What the exercise asks -> Omitting all images, transcribe the entries word for word.

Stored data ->
=== Begin Enclosure ===

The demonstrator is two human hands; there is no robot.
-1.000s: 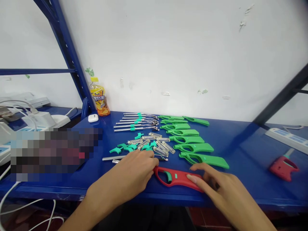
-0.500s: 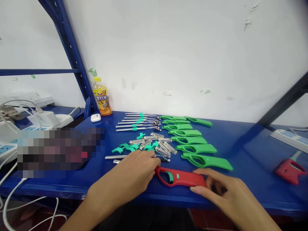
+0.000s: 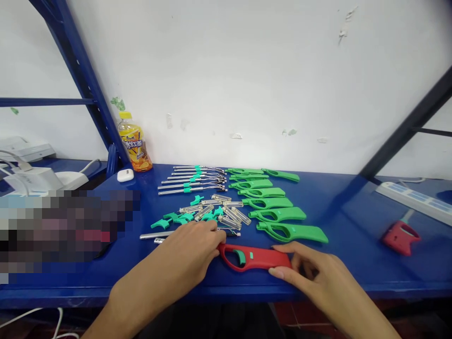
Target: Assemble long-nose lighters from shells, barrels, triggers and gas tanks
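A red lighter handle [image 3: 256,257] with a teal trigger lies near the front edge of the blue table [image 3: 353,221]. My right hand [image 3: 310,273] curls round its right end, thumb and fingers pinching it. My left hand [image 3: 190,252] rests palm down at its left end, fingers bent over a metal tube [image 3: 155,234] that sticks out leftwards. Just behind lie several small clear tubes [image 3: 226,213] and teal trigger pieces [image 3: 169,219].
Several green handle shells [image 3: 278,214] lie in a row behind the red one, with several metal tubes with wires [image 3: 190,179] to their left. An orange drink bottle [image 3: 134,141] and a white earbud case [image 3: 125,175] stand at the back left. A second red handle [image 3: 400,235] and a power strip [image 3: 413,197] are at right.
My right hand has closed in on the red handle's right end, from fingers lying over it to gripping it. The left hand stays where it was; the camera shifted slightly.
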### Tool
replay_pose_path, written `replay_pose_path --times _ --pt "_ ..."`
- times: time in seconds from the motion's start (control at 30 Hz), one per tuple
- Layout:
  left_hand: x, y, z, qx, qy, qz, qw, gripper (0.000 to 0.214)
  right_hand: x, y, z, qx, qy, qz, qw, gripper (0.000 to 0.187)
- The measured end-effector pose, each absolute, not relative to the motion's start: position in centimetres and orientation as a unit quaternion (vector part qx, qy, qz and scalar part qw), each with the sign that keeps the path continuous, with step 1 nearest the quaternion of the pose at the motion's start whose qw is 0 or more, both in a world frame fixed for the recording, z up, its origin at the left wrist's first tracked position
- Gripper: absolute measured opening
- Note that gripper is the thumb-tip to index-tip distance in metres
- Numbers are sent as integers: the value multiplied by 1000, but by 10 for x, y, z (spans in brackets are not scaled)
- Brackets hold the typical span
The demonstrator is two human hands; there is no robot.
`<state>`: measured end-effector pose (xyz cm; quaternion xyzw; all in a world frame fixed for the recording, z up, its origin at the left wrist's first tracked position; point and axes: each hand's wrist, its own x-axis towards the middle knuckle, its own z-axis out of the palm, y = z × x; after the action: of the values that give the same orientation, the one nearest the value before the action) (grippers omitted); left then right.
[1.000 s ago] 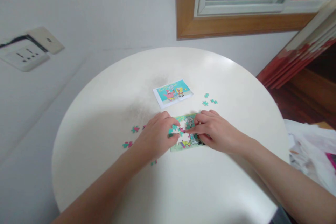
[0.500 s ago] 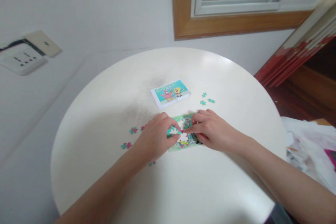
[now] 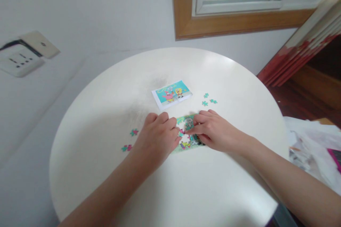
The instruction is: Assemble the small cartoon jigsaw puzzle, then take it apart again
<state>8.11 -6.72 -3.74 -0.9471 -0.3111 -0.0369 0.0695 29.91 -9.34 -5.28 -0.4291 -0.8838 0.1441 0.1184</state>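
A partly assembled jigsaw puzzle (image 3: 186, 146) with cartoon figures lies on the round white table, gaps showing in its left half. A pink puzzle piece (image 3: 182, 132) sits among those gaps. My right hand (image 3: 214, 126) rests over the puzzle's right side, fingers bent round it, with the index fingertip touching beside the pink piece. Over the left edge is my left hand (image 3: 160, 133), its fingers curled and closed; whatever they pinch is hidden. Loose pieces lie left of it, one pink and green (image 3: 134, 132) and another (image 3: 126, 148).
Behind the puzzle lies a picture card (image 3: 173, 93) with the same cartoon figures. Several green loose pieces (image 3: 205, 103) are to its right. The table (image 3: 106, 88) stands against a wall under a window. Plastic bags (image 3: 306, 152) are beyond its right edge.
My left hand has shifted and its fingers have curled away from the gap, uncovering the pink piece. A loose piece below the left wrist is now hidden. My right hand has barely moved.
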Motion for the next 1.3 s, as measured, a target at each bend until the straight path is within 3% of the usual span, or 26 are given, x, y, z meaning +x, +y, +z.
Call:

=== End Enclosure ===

Response ->
The demonstrator is two human hands; there is no robot.
-1.000s: 
-0.500s: 
+0.000s: 
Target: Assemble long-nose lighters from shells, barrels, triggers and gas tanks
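A red lighter handle [image 3: 256,257] with a teal trigger lies near the front edge of the blue table [image 3: 353,221]. My right hand [image 3: 310,273] curls round its right end, thumb and fingers pinching it. My left hand [image 3: 190,252] rests palm down at its left end, fingers bent over a metal tube [image 3: 155,234] that sticks out leftwards. Just behind lie several small clear tubes [image 3: 226,213] and teal trigger pieces [image 3: 169,219].
Several green handle shells [image 3: 278,214] lie in a row behind the red one, with several metal tubes with wires [image 3: 190,179] to their left. An orange drink bottle [image 3: 134,141] and a white earbud case [image 3: 125,175] stand at the back left. A second red handle [image 3: 400,235] and a power strip [image 3: 413,197] are at right.
My right hand has closed in on the red handle's right end, from fingers lying over it to gripping it. The left hand stays where it was; the camera shifted slightly.
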### Tool
replay_pose_path, written `replay_pose_path --times _ --pt "_ ..."`
- times: time in seconds from the motion's start (control at 30 Hz), one per tuple
- Layout:
  left_hand: x, y, z, qx, qy, qz, qw, gripper (0.000 to 0.214)
  right_hand: x, y, z, qx, qy, qz, qw, gripper (0.000 to 0.187)
- The measured end-effector pose, each absolute, not relative to the motion's start: position in centimetres and orientation as a unit quaternion (vector part qx, qy, qz and scalar part qw), each with the sign that keeps the path continuous, with step 1 nearest the quaternion of the pose at the motion's start whose qw is 0 or more, both in a world frame fixed for the recording, z up, its origin at the left wrist's first tracked position
- Gripper: absolute measured opening
- Note that gripper is the thumb-tip to index-tip distance in metres
- Numbers are sent as integers: the value multiplied by 1000, but by 10 for x, y, z (spans in brackets are not scaled)
- Brackets hold the typical span
The demonstrator is two human hands; there is no robot.
`<state>`: measured end-effector pose (xyz cm; quaternion xyzw; all in a world frame fixed for the recording, z up, its origin at the left wrist's first tracked position; point and axes: each hand's wrist, its own x-axis towards the middle knuckle, its own z-axis out of the palm, y = z × x; after the action: of the values that give the same orientation, the one nearest the value before the action) (grippers omitted); left then right.
[1.000 s ago] 
[0.500 s ago] 
[now] 
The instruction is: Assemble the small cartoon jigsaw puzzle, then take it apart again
<state>8.11 -6.72 -3.74 -0.9471 -0.3111 -0.0369 0.0695 29.91 -9.34 -5.28 -0.4291 -0.8838 0.1441 0.1184</state>
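A partly assembled jigsaw puzzle (image 3: 186, 146) with cartoon figures lies on the round white table, gaps showing in its left half. A pink puzzle piece (image 3: 182, 132) sits among those gaps. My right hand (image 3: 214, 126) rests over the puzzle's right side, fingers bent round it, with the index fingertip touching beside the pink piece. Over the left edge is my left hand (image 3: 160, 133), its fingers curled and closed; whatever they pinch is hidden. Loose pieces lie left of it, one pink and green (image 3: 134, 132) and another (image 3: 126, 148).
Behind the puzzle lies a picture card (image 3: 173, 93) with the same cartoon figures. Several green loose pieces (image 3: 205, 103) are to its right. The table (image 3: 106, 88) stands against a wall under a window. Plastic bags (image 3: 306, 152) are beyond its right edge.
My left hand has shifted and its fingers have curled away from the gap, uncovering the pink piece. A loose piece below the left wrist is now hidden. My right hand has barely moved.
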Motion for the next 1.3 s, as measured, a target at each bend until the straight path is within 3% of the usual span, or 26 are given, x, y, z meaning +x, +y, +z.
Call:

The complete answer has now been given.